I count myself among the 30% that make but rarely keep their New Year’s resolutions. It isn’t that I don’t have good intentions, but after all these years I am realistic. I have tried to trick myself into keeping the resolutions by offering myself rewards: a new table saw for losing 20 pounds, a big flat screen TV for going regularly to yoga class, etc. For some reason, however, I end up double-tricking (sort of like double-daring) myself into collecting the rewards without actually keeping the resolution. (I lost five pounds so I will get the table saw and lose the other fifteen before the VISA bill has to be paid, or yesterday I signed up for the yoga class and therefore will immediately buy the big screen TV which will allow me to practice in the comfort of my living room)

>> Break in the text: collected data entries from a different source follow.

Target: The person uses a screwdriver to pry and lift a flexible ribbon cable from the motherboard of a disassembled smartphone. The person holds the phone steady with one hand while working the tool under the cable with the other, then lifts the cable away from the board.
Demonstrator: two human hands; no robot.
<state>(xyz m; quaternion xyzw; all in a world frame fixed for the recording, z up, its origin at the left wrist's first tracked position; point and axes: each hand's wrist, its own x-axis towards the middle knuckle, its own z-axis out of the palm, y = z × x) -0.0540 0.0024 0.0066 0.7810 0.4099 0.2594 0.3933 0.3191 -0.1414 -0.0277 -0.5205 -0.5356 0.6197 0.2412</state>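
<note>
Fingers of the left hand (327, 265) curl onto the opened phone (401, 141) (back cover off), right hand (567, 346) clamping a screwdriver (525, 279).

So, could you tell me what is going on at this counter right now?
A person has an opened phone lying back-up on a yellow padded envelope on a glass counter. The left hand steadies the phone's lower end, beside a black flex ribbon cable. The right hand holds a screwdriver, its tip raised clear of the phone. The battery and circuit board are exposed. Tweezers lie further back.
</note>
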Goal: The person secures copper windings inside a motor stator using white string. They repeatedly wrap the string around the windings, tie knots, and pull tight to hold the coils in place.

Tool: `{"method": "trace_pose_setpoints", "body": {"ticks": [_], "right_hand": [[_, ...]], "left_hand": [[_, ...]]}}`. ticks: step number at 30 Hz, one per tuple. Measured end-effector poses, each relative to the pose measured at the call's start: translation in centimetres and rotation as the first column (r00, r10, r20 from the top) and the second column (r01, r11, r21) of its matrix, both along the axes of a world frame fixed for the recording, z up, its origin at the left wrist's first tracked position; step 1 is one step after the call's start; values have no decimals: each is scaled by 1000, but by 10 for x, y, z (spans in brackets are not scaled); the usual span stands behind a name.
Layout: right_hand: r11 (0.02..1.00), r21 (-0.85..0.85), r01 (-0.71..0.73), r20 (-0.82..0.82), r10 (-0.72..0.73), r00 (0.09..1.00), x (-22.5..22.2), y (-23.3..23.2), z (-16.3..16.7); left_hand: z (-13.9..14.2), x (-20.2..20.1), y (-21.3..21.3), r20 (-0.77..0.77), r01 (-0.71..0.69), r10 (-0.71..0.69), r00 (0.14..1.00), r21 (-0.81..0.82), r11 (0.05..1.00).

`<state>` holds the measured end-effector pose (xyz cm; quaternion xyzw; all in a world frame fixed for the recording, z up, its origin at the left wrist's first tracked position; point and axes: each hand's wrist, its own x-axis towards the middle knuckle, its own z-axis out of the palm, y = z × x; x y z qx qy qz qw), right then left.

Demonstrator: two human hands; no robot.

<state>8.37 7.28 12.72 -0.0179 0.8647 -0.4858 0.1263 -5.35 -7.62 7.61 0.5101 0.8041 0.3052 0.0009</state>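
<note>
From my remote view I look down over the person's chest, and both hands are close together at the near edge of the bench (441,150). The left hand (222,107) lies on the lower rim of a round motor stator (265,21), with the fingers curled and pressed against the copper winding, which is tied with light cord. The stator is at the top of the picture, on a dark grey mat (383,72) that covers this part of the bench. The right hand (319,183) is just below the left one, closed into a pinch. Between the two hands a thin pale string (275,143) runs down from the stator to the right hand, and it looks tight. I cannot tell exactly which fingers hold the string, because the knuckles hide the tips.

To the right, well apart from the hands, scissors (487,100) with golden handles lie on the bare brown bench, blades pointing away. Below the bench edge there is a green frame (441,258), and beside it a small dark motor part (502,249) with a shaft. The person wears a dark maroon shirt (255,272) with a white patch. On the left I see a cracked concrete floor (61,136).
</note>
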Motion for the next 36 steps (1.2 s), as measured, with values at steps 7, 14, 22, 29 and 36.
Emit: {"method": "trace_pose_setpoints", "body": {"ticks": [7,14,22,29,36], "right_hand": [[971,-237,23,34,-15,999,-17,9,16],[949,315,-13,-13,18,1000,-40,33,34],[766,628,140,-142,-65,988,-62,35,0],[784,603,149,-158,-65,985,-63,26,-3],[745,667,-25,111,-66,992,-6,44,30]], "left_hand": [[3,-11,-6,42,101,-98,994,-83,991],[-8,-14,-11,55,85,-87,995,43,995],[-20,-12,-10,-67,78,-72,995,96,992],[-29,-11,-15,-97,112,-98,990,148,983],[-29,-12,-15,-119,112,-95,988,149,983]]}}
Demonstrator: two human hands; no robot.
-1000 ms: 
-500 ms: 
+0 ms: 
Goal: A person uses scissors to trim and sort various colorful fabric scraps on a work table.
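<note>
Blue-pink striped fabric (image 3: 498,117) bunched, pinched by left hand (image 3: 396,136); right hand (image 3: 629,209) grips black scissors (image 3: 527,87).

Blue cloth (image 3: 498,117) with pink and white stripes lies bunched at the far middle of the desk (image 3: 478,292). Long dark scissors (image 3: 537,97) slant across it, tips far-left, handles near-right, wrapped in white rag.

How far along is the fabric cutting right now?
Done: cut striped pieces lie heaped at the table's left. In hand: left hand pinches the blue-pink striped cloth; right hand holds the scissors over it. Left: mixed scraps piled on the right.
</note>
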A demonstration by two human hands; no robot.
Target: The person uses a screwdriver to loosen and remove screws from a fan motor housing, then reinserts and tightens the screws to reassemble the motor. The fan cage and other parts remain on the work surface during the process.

I am not really fooling myself, of course, and as a result I have lately altered my approach. This year as last year I am making my resolutions in three categories: Sure To Keep, Likely To Keep, and Are You Kidding? Last year the third category was more optimistically labeled: Might Possibly Keep. Of the four resolutions in that category, I almost came close to keeping one. I never really had a chance at the other three (Learn to SCUBA dive, write a novel and bench press my body weight). I blame that in part on my brother’s failed retirement plans. He was going to move to a property on the beach in Costa Rica – he had pictures – and was going to allow me to live there in a cozy cabana for three months. The real estate promoter absconded with his down payment, however – no pictures of him – and in disappointment my brother and I started eating pastry. My body weight soared to the point that Hulk Hogan in his prime couldn’t have bench pressed it. The last Might Possibly Keep resolution was to bungy jump. I was all set to go to Nanaimo and jump off the famous bungy jumping bridge there when my father reminded me of the family history of detached retinas. Suddenly the thought of deceleraing upside down at the end of a giant elastic lost whatever slight appeal it had in the first place and I gave up on keeping that resolution as well.
My lack of success has caused me this year to place only one preposterous resolution in the third category: I resolve to eat no red meat. I can tell you right now that at the first whiff of any roasting/broiling/grilling beef I will abandon that resolution faster than the Conservatives ditched Reform, but that is okay, because I have some very achievable resolutions in my other two categories. In the Likely To Keep category I have 1) will compose a haiku, 2) will learn Twinkle, Twinkle Little Star on the harmonica, and 3) will stride manfully to the mailbox at least once a month. Just in case those prove too difficult I have included a couple of sure-fire resolutions in the Sure To Keep category: 1) will avoid using Brylcreem on my hair, 2) will not greet any woman over fifty by calling out “Yo, Momma,” and 3) will gratefully accept a seat on a bus from a teenager, if one is ever offered, if I ever take a bus.
I have a good feeling about keeping my resolutions this year. At least a couple of them.